Instructions to follow:
Every line of the listing should be transcribed exactly, with nothing left out.

Data shown:
§

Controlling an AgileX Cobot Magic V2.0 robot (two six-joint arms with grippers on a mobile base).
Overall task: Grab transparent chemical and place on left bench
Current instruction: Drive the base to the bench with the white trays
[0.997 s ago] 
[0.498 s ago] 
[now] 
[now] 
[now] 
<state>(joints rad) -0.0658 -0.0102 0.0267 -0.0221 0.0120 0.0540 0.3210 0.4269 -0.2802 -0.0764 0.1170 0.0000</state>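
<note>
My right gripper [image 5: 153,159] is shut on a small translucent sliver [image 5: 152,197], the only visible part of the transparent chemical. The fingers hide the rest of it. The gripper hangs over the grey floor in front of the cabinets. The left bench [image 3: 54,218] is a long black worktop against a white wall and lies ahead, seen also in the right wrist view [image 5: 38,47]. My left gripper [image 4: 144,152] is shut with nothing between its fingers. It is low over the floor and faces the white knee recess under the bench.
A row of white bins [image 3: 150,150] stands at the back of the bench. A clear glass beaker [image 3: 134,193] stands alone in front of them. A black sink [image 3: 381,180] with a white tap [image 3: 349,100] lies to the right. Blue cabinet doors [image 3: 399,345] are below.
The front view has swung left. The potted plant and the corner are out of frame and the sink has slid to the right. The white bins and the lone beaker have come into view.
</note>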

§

Reply to the exercise:
Controlling an AgileX Cobot Magic V2.0 robot (two six-joint arms with grippers on a mobile base).
Overall task: Grab transparent chemical and place on left bench
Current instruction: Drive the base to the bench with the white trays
[0.997 s ago] 
[0.498 s ago] 
[now] 
[now] 
[now] 
<state>(joints rad) -0.0658 -0.0102 0.0267 -0.0221 0.0120 0.0540 0.3210 0.4269 -0.2802 -0.0764 0.1170 0.0000</state>
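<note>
My right gripper [image 5: 153,159] is shut on a small translucent sliver [image 5: 152,197], the only visible part of the transparent chemical. The fingers hide the rest of it. The gripper hangs over the grey floor in front of the cabinets. The left bench [image 3: 54,218] is a long black worktop against a white wall and lies ahead, seen also in the right wrist view [image 5: 38,47]. My left gripper [image 4: 144,152] is shut with nothing between its fingers. It is low over the floor and faces the white knee recess under the bench.
A row of white bins [image 3: 150,150] stands at the back of the bench. A clear glass beaker [image 3: 134,193] stands alone in front of them. A black sink [image 3: 381,180] with a white tap [image 3: 349,100] lies to the right. Blue cabinet doors [image 3: 399,345] are below.
The front view has swung left. The potted plant and the corner are out of frame and the sink has slid to the right. The white bins and the lone beaker have come into view.
</note>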

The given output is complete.